• **RECORDED INFORMATION**:
§

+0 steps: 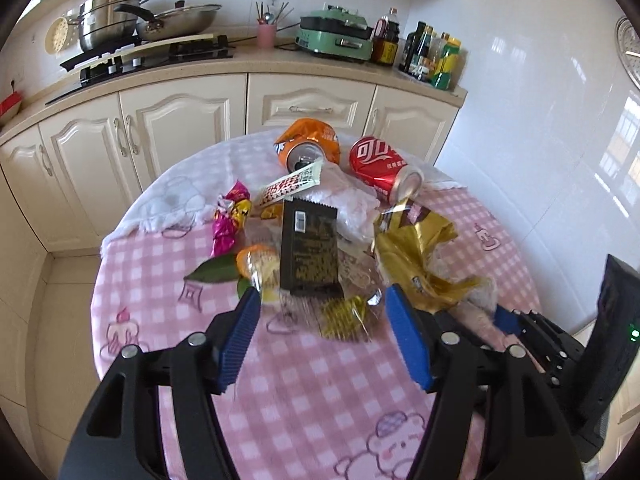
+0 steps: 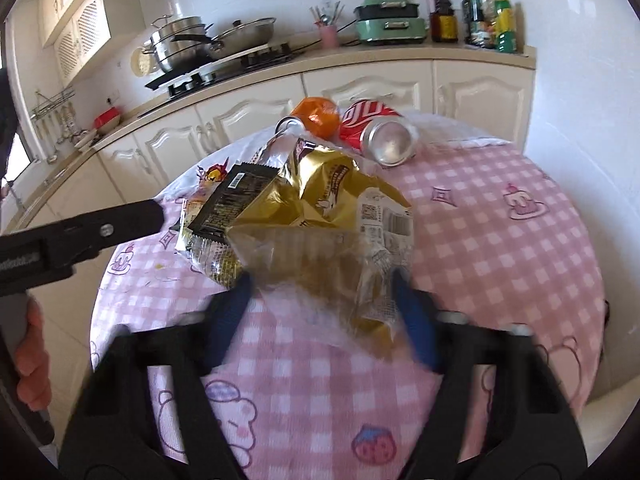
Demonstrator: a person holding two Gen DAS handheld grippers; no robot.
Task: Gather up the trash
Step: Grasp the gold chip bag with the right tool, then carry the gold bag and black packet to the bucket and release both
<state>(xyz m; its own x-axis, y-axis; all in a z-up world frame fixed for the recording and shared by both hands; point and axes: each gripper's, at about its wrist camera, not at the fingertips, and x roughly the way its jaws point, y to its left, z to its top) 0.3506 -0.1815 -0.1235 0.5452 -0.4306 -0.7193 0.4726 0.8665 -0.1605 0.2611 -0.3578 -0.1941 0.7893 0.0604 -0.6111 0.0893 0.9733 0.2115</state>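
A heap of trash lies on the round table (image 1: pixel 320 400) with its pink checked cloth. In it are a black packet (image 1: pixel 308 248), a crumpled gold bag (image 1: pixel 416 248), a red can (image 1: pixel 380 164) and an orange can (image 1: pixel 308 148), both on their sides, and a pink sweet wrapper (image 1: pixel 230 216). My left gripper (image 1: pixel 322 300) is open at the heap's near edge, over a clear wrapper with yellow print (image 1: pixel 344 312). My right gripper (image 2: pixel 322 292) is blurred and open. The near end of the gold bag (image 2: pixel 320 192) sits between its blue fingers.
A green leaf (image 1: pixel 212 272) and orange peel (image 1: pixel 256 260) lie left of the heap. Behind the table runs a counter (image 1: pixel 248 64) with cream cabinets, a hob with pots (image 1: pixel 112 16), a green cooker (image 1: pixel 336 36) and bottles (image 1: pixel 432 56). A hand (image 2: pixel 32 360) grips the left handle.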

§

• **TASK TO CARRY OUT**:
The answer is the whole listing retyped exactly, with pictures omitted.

• **COMPLETED TASK**:
+0 steps: 
+0 steps: 
Demonstrator: a person holding two Gen DAS handheld grippers; no robot.
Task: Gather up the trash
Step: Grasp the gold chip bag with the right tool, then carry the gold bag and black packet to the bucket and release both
<state>(xyz m; its own x-axis, y-axis; all in a z-up world frame fixed for the recording and shared by both hands; point and axes: each gripper's, at about its wrist camera, not at the fingertips, and x roughly the way its jaws point, y to its left, z to its top) 0.3506 -0.1815 -0.1235 0.5452 -0.4306 -0.7193 0.4726 0.8665 -0.1605 0.2611 -0.3578 -0.1941 0.7893 0.0604 -0.6111 0.0893 0.9733 0.2115</state>
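A heap of trash lies on the round table (image 1: pixel 320 400) with its pink checked cloth. In it are a black packet (image 1: pixel 308 248), a crumpled gold bag (image 1: pixel 416 248), a red can (image 1: pixel 380 164) and an orange can (image 1: pixel 308 148), both on their sides, and a pink sweet wrapper (image 1: pixel 230 216). My left gripper (image 1: pixel 322 300) is open at the heap's near edge, over a clear wrapper with yellow print (image 1: pixel 344 312). My right gripper (image 2: pixel 322 292) is blurred and open. The near end of the gold bag (image 2: pixel 320 192) sits between its blue fingers.
A green leaf (image 1: pixel 212 272) and orange peel (image 1: pixel 256 260) lie left of the heap. Behind the table runs a counter (image 1: pixel 248 64) with cream cabinets, a hob with pots (image 1: pixel 112 16), a green cooker (image 1: pixel 336 36) and bottles (image 1: pixel 432 56). A hand (image 2: pixel 32 360) grips the left handle.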

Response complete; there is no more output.